> Exercise directions: Between the line containing "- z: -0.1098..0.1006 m" and the line containing "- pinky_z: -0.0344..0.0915" lies a run of lines; give that run again exactly, with both of those lines, and nothing else from the entries below.

···

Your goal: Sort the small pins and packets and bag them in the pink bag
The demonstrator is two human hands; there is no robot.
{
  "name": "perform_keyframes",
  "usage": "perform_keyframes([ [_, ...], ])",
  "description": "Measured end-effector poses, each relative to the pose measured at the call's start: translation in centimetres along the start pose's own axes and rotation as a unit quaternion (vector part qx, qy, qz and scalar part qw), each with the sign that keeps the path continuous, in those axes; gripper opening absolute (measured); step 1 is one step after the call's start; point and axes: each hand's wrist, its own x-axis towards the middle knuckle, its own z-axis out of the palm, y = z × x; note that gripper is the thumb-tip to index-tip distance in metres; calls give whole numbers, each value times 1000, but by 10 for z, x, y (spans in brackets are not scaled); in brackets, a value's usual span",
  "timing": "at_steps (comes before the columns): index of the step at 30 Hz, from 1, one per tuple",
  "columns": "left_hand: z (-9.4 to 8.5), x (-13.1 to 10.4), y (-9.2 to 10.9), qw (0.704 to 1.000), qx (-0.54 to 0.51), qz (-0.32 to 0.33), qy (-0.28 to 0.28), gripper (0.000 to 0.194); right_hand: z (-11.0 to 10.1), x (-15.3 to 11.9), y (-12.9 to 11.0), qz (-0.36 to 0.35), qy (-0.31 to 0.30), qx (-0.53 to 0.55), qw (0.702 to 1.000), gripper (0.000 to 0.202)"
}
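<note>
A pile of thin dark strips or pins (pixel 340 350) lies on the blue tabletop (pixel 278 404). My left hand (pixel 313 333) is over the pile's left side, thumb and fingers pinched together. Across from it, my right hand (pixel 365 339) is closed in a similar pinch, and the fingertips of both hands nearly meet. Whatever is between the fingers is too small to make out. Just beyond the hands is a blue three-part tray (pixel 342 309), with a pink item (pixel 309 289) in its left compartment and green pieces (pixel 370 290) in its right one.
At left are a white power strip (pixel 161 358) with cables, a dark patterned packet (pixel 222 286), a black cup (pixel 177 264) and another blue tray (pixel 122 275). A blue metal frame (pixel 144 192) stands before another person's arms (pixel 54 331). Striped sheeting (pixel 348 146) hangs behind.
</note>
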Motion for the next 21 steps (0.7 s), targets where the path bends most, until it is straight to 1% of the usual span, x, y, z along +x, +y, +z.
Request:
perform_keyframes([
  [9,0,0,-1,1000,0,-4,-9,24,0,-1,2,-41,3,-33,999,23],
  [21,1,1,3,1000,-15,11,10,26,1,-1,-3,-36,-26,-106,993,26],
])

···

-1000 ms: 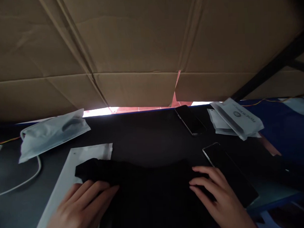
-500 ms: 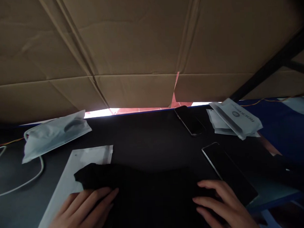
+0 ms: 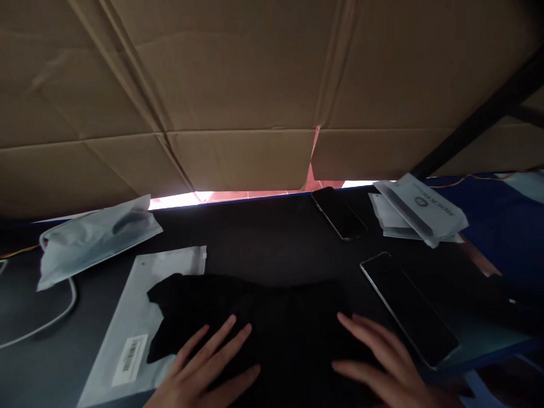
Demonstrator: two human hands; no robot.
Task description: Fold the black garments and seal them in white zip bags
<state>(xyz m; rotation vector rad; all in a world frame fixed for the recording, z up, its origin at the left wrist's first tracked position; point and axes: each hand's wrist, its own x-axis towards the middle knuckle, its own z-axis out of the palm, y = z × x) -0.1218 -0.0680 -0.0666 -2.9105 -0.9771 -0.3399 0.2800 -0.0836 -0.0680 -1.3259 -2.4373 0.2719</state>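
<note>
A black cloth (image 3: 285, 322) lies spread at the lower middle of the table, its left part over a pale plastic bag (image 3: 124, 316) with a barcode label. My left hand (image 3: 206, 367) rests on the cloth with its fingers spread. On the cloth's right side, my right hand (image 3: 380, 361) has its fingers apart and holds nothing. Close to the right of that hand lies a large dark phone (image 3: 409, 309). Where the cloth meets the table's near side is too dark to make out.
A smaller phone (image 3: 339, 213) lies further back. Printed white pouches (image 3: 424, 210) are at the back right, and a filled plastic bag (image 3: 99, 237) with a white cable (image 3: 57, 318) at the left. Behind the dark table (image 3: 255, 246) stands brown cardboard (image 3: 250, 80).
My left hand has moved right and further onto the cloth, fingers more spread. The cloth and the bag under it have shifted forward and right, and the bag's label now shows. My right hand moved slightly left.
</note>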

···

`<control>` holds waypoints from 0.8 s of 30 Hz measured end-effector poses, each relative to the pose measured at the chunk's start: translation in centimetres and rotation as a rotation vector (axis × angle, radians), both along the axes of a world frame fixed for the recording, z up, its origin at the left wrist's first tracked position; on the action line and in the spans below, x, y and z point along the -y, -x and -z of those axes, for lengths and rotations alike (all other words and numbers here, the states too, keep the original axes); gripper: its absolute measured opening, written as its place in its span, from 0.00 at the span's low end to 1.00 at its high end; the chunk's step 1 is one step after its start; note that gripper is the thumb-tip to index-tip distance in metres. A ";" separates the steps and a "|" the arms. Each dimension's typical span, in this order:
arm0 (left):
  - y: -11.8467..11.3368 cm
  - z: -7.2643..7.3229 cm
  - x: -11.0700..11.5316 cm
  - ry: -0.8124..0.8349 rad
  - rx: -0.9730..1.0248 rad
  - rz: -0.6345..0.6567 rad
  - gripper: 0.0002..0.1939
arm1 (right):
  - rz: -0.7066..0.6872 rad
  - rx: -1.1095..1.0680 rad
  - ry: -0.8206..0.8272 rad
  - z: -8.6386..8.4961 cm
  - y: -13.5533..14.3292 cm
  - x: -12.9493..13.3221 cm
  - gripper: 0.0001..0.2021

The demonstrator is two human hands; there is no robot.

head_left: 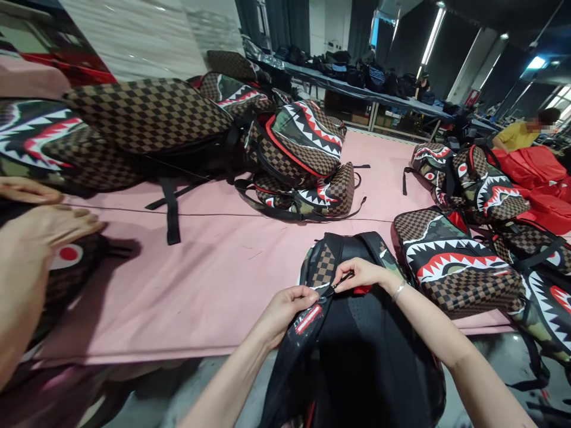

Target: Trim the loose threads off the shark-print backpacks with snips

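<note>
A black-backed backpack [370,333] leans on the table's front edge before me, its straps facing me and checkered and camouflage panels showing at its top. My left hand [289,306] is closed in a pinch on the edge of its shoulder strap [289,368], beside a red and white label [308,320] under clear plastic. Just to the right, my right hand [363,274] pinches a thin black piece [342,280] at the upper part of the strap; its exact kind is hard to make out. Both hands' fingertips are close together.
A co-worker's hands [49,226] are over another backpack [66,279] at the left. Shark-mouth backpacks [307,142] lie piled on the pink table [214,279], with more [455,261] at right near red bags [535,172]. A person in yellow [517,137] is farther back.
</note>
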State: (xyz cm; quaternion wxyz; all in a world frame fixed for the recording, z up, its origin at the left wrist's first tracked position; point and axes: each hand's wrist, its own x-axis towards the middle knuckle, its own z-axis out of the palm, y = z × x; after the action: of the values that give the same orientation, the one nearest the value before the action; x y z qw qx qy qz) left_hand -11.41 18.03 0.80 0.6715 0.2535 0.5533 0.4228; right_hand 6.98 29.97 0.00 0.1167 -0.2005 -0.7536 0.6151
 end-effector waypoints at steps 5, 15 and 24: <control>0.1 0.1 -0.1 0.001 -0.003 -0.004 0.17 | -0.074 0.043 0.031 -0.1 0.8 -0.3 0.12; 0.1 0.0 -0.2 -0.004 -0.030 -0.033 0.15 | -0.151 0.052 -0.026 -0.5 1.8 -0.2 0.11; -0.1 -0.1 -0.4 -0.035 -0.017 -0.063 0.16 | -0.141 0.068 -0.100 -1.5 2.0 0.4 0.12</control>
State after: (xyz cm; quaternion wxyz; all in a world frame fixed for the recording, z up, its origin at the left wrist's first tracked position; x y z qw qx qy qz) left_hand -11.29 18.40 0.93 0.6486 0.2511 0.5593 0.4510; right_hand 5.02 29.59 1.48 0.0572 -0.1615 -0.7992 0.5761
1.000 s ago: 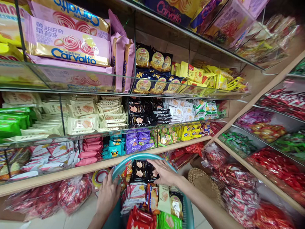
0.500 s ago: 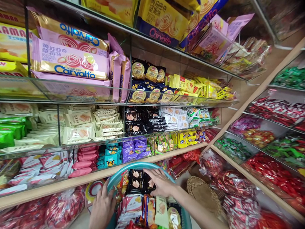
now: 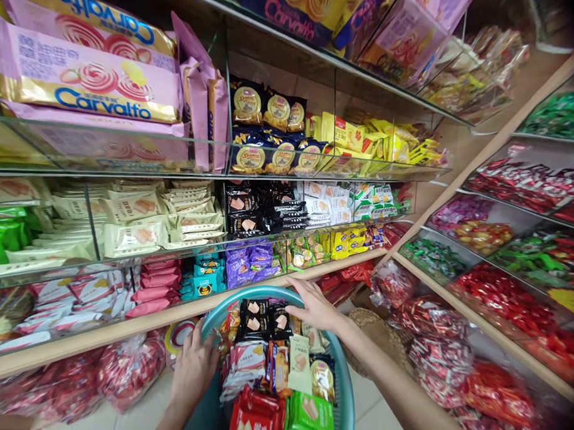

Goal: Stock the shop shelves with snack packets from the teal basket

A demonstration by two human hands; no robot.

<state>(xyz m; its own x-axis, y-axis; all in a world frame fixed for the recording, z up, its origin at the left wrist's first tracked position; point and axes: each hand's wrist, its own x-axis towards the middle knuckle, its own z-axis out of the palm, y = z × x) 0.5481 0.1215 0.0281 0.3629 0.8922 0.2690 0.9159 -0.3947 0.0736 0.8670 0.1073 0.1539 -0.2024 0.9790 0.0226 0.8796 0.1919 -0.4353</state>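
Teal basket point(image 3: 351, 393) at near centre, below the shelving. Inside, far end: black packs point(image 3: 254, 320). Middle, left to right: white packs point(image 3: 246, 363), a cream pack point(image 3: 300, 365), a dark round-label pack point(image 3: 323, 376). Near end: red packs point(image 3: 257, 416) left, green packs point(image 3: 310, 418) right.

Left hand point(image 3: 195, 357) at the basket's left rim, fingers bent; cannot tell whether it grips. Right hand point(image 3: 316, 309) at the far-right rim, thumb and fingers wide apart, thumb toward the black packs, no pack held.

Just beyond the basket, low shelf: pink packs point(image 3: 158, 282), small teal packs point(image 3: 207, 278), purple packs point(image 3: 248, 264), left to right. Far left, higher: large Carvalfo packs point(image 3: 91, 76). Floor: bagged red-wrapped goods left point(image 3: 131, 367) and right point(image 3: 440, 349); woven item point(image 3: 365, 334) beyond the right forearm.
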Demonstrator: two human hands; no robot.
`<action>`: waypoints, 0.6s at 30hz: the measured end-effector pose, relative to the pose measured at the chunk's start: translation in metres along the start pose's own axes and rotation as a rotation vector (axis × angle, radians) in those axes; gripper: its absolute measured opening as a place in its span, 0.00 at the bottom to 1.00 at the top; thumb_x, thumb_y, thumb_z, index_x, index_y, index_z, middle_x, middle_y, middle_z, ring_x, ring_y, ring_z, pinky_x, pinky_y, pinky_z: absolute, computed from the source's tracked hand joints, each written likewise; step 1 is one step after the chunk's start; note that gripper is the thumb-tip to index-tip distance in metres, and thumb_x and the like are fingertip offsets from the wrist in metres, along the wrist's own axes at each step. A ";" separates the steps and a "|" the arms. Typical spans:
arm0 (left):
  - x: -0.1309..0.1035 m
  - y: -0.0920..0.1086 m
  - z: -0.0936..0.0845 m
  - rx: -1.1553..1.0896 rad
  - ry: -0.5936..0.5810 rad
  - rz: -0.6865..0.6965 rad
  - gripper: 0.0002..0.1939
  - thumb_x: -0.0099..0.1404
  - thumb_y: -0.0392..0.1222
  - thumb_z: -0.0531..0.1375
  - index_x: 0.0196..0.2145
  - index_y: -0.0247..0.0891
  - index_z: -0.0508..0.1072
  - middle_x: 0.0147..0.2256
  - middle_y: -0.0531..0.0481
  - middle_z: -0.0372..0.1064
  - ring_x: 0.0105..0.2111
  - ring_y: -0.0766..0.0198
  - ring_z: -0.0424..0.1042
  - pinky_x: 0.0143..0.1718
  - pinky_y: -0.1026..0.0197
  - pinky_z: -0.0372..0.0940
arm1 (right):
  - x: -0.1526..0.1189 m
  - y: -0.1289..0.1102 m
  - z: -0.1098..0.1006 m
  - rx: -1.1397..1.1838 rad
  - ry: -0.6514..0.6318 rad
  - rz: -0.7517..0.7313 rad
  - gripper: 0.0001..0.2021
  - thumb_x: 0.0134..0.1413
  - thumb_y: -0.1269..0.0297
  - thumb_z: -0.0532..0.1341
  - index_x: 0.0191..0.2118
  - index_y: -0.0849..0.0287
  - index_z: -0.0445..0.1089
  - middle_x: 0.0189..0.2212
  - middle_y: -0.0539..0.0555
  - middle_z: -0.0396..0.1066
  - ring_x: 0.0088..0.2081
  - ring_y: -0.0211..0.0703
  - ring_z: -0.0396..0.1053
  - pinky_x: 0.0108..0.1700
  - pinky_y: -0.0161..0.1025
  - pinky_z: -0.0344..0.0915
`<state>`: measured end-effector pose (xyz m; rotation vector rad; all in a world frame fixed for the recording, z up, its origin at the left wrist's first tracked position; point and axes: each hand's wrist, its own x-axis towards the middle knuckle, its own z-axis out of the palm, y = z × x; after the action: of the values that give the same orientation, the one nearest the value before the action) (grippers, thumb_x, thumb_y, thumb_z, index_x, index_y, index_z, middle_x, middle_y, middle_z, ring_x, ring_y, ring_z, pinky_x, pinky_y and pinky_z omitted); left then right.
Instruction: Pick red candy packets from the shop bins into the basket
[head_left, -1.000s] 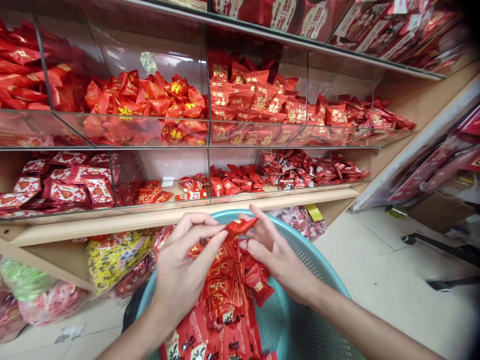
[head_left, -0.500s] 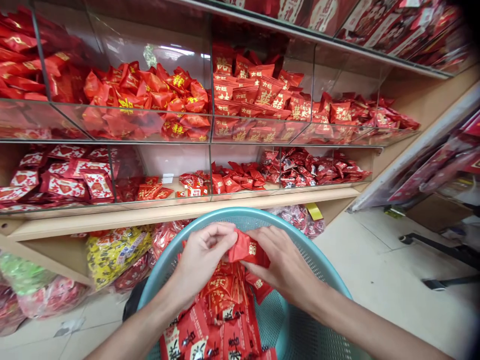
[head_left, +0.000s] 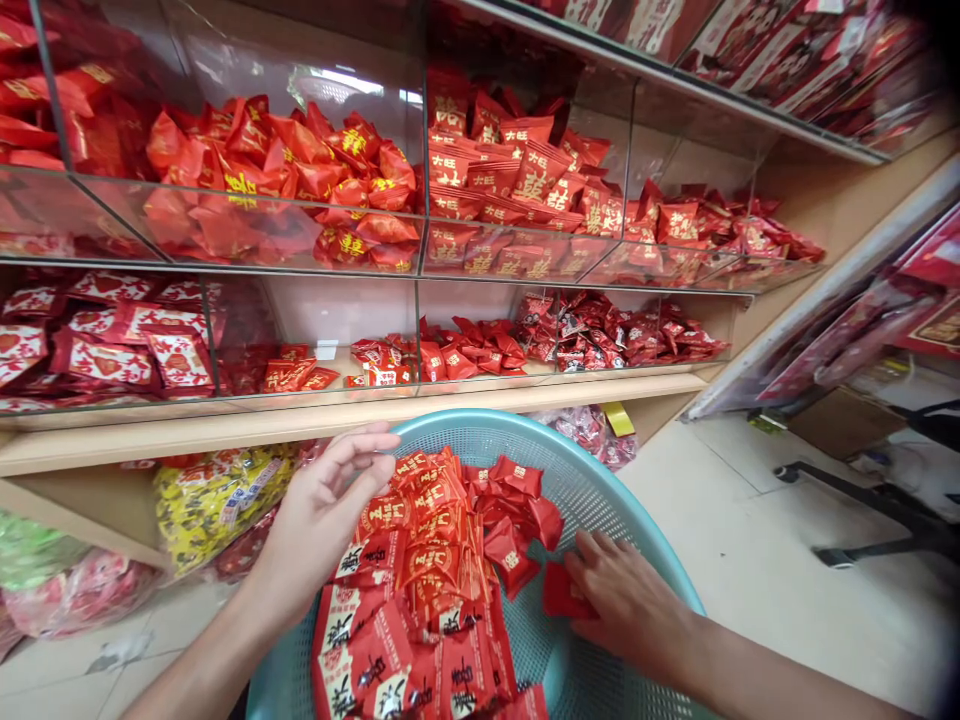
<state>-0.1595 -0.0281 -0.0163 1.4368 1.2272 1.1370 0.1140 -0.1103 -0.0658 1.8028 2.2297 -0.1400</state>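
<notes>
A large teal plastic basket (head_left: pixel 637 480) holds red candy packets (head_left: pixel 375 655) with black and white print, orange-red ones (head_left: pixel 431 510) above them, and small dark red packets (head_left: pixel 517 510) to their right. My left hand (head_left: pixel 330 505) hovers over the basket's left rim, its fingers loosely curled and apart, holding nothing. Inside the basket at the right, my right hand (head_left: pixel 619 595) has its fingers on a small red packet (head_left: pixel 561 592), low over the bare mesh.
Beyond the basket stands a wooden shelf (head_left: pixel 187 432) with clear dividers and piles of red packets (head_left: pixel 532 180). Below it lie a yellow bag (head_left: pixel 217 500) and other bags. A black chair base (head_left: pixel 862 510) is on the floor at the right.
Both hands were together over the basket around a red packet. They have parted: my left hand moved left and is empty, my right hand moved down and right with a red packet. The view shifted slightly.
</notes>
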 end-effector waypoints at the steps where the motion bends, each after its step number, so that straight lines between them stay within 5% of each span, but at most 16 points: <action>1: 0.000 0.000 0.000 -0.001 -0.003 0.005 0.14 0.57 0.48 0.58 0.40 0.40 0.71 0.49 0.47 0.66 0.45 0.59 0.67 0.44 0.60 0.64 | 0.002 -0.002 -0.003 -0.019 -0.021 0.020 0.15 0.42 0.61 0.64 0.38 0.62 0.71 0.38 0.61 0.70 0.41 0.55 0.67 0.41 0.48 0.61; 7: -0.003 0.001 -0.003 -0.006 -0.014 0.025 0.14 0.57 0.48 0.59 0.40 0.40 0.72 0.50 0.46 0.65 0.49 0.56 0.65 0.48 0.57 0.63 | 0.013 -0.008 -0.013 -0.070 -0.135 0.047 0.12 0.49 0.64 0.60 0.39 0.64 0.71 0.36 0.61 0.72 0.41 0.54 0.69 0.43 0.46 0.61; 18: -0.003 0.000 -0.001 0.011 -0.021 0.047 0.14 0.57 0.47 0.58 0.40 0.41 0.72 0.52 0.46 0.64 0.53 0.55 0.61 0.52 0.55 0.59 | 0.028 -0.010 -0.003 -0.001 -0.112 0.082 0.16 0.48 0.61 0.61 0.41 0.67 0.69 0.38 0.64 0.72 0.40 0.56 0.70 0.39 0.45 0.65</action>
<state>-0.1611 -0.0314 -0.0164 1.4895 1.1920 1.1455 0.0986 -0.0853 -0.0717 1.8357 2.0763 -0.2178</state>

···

> Task solution:
  - z: -0.1098..0.1006 m
  - rx: -1.1397..1.1838 rad
  - ry: -0.6514..0.6318 rad
  - rz: -0.7517..0.7313 rad
  - gripper: 0.0001..0.2021
  - thumb_x: 0.0134..0.1413
  - thumb_y: -0.1269..0.0297
  - thumb_z: -0.0532..0.1341
  - index_x: 0.0191..0.2118
  - index_y: -0.0849..0.0287
  - index_z: -0.0445..0.1089
  - middle_x: 0.0189..0.2212
  - middle_y: -0.0539..0.0555
  - middle_z: -0.0396..0.1066
  - ring_x: 0.0088..0.2081
  - ring_y: -0.0211..0.0703
  - ring_z: -0.0396..0.1053
  - pinky_x: 0.0108..0.1700
  - pinky_y: -0.0161..0.1025
  - pinky_z: -0.0344..0.0915

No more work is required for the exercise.